Haruki Murakami fait parti de ces auteurs que je crois toujours avoir lus, et puis en fait non, rien, jamais. En plus je confonds systématiquement Haruki et Ryu, que pourtant que je n’ai pas davantage lu. Bref, il y a peu, lors d’une de mes habituelles razzias du samedi à la librairie, l’Autoportrait de l’auteur en coureur de fond était sur une des tables (au supermarché on dirait en tête de gondole), et je l’ai embarqué. Il faut dire que j’ai toujours été fascinée par la course de fond, alors – ou justement parce que – je suis incapable de courir plus de 10 minutes sans décéder, ce que d’ailleurs je dois essayer environ tous les 5 ans.

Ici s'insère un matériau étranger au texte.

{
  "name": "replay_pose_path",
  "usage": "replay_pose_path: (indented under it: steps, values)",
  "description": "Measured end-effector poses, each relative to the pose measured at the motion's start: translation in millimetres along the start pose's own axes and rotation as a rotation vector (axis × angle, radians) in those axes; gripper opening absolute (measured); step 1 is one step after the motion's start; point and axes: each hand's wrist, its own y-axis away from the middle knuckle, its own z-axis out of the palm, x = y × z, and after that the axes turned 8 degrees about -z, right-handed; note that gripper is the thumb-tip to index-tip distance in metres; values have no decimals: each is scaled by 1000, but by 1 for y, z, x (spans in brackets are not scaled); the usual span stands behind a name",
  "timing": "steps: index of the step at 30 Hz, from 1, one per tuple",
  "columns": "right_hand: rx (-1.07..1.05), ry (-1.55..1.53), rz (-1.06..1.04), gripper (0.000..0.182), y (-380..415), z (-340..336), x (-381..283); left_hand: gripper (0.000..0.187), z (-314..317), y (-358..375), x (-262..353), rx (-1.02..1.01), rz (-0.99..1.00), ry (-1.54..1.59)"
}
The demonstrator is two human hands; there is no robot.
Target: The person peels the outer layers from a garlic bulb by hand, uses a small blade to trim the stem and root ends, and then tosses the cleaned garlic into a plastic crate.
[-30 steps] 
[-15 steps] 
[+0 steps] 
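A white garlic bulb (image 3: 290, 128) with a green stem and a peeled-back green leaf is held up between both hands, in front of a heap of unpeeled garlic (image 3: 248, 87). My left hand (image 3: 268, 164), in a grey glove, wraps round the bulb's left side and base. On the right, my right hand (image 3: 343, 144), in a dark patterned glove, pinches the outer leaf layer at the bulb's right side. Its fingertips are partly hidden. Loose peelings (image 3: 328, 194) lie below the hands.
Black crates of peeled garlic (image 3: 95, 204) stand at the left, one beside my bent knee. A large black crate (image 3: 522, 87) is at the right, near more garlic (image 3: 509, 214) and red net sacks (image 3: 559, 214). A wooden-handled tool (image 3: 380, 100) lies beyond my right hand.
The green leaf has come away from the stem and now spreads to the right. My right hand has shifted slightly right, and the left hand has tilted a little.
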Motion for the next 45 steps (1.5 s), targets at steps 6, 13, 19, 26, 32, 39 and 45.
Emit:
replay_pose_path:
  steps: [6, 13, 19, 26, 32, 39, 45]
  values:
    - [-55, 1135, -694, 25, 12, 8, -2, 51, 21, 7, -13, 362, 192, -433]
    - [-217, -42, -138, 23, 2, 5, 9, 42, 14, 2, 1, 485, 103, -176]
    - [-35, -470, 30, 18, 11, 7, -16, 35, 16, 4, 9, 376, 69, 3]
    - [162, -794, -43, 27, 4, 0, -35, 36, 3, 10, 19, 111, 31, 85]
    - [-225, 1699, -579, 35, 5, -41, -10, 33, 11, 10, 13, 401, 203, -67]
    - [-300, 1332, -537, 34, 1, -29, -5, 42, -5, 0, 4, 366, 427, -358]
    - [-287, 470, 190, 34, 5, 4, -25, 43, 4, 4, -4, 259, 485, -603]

Au-delà de l’admiration pour des gens capables de dompter leur corps et leur fatigue, il me semble que cet intérêt des plus étranges remonte à un roman lu dans ma prime jeunesse. Je devais avoir 11 ou 12 ans, c’était l’été. A cette époque j’étais une lectrice compulsive qui dévorait pas loin d’un livre par jour en moyenne, souvent deux en vacances. C’était une sorte de maladie, je lisais à toute vitesse et à peu près tout ce qui pouvait me tomber dans les mains. Je ne dis pas que je ne faisais pas de différence entre Balzac et Paul-Loup Sulitzer, mais j’étais capable de lire les deux avec le même engouement. Bref, cet été là, j’ai dévoré en quelques jours les deux tomes de La grande course de Flanagan. Aujourd’hui je suis bien incapable de dire ce que valait ce bouquin, pas grand-chose sans doute d’un point de vue littéraire. Une petite recherche Google m’apprend d’ailleurs que le livre est surtout lu par des fans d’ »endurance extrême », tout un programme.
Le livre de Murakami n’a bien sûr rien à voir avec le bouquin de mon enfance, et je ne suis pas sûre non plus que cela soit une très bonne manière de découvrir l’oeuvre de Murakami. Mais c’est une pose agréable entre deux chapîtres du roman le plus saturé de sexe et de perversité qui soit. Un peu comme si après avoir picolé, fumé, baisé, torturé un chien et poussé son voisin par la fenêtre, on prenait une douche et on partait se promener en forêt.